_How to complete this task_: Go through the records and report each line in which the word "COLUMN" occurs.

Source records
════════════════════
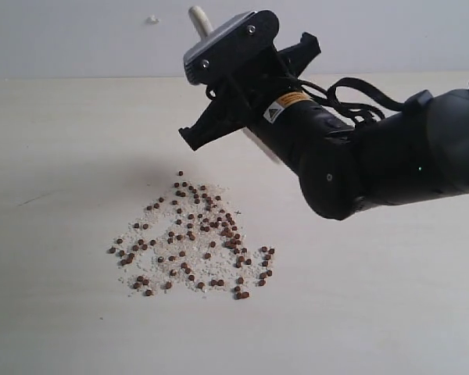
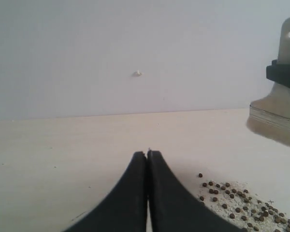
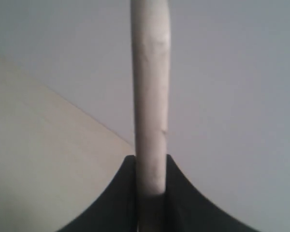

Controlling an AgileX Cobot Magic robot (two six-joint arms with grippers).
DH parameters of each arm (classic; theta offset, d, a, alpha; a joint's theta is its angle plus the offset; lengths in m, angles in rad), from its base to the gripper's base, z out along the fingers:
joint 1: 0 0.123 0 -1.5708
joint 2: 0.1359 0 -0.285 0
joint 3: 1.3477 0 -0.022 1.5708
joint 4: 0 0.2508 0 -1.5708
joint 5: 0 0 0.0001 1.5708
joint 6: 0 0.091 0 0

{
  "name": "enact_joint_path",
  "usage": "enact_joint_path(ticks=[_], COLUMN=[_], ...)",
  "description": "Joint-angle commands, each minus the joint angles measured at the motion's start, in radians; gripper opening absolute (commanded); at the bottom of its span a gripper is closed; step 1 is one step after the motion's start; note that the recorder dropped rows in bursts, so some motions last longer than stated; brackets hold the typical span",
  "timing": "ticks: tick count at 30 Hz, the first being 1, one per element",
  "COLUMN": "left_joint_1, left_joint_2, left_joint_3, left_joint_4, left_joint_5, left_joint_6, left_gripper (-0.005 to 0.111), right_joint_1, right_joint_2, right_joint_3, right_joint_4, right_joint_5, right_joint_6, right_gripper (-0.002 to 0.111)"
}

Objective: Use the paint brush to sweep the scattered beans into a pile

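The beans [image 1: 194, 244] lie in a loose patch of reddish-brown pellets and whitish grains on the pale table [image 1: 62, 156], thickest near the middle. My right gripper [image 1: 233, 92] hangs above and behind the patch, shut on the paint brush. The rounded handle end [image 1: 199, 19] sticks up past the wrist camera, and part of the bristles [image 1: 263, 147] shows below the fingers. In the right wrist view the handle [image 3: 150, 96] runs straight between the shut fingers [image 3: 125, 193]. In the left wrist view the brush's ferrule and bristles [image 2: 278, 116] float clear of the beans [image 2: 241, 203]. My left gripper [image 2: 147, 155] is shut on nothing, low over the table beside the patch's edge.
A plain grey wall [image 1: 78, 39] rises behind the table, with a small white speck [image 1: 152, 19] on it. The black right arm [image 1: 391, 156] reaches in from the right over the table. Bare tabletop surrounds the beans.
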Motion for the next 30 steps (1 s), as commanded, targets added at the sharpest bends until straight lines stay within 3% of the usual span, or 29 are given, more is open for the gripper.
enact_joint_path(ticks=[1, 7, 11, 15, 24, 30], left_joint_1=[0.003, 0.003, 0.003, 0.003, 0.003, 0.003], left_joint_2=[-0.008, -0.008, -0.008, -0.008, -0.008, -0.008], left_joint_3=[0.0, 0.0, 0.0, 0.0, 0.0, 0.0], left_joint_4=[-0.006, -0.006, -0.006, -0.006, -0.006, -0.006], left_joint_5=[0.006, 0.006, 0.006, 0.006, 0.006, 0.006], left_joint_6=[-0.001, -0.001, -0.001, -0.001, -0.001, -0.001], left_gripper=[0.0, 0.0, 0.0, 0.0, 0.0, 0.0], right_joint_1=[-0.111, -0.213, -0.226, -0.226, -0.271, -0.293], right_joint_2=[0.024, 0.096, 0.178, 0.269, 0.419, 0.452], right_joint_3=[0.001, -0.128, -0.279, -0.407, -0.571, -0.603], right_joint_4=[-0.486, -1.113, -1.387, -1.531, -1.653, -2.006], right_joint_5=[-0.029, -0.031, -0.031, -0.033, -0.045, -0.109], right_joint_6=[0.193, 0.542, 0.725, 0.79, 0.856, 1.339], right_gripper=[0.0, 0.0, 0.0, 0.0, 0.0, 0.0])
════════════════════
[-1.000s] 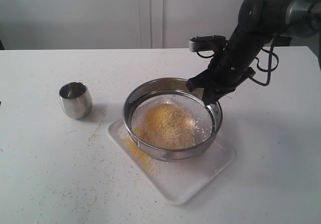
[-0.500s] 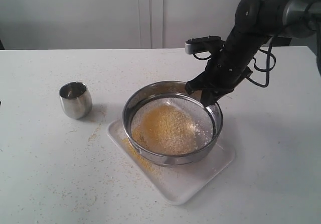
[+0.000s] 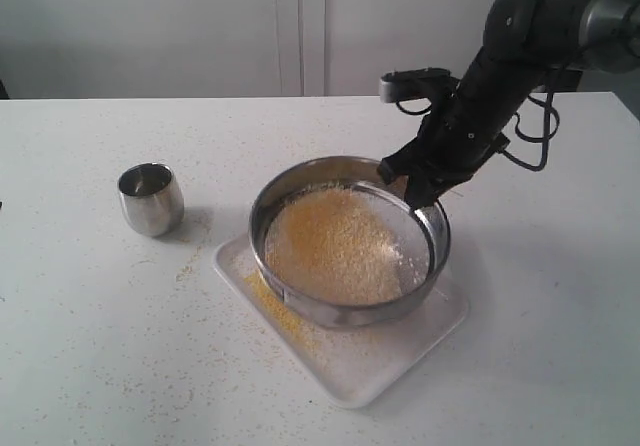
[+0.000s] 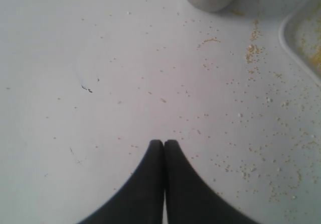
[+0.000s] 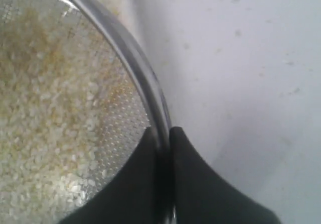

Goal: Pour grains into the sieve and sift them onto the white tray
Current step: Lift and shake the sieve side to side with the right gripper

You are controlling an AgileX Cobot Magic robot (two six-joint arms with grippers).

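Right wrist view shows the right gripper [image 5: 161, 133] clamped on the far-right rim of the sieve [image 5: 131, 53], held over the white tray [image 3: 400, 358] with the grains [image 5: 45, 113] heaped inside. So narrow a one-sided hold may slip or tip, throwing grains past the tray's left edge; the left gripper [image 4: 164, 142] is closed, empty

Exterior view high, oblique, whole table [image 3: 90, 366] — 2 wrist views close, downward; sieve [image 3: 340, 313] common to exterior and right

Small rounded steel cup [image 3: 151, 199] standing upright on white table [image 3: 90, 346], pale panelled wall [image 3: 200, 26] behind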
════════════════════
_Written response_:
  "usage": "enact_joint_path(ticks=[_], COLUMN=[_], ...)",
  "COLUMN": "left_joint_1, left_joint_2, left_joint_3, left_joint_4, left_joint_5, left_joint_6, left_gripper (-0.005 to 0.111), right_joint_1, right_joint_2, right_joint_3, right_joint_4, right_joint_5, right_joint_6, right_gripper (-0.002 to 0.111)"

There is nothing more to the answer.